## What is being asked
Leave out the pictures and restate the rest of the data exactly.
*** Block opens ***
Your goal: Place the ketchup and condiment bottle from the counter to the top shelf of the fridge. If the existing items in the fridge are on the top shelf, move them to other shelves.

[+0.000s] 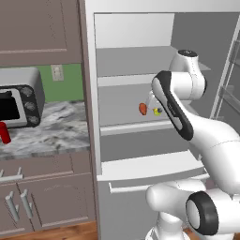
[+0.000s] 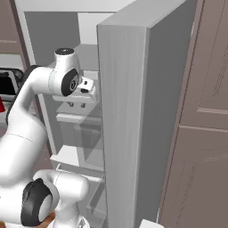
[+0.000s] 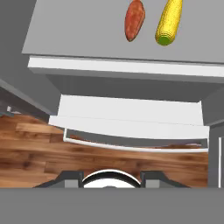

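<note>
The fridge (image 1: 93, 70) stands open, and the arm reaches into it at the height of the middle shelf (image 1: 131, 127), where an orange-red oblong food (image 1: 142, 109) and a yellow corn-like piece (image 1: 156, 111) lie side by side, close together but apart. In the hand view the same two foods, the orange-red one (image 3: 134, 19) and the corn (image 3: 169, 22), lie on a flat grey shelf slab (image 3: 65, 39) with a pale front edge, and a lower shelf and a pale drawer front sit beneath it over the wooden floor (image 3: 35, 148). The top shelf (image 1: 126, 78) runs above the foods in the left base view. The gripper (image 2: 84, 87) is partly hidden behind the arm's wrist and the open fridge door (image 2: 124, 124), so I cannot tell whether its fingers are spread or closed. The ketchup (image 1: 4, 132) stands on the counter (image 1: 51, 136) at the far left, just in front of a silver microwave (image 1: 21, 96), well apart from the fridge. The door blocks most of the interior in the right base view.
</note>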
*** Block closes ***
## Solution below
Your goal: Place the ketchup and condiment bottle from the counter to the top shelf of the fridge. If the existing items in the fridge are on the top shelf, move them to other shelves.

[+0.000s] 
[+0.000s] 
[+0.000s] 

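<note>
The fridge (image 1: 93, 70) stands open, and the arm reaches into it at the height of the middle shelf (image 1: 131, 127), where an orange-red oblong food (image 1: 142, 109) and a yellow corn-like piece (image 1: 156, 111) lie side by side, close together but apart. In the hand view the same two foods, the orange-red one (image 3: 134, 19) and the corn (image 3: 169, 22), lie on a flat grey shelf slab (image 3: 65, 39) with a pale front edge, and a lower shelf and a pale drawer front sit beneath it over the wooden floor (image 3: 35, 148). The top shelf (image 1: 126, 78) runs above the foods in the left base view. The gripper (image 2: 84, 87) is partly hidden behind the arm's wrist and the open fridge door (image 2: 124, 124), so I cannot tell whether its fingers are spread or closed. The ketchup (image 1: 4, 132) stands on the counter (image 1: 51, 136) at the far left, just in front of a silver microwave (image 1: 21, 96), well apart from the fridge. The door blocks most of the interior in the right base view.
</note>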

This response contains the complete answer.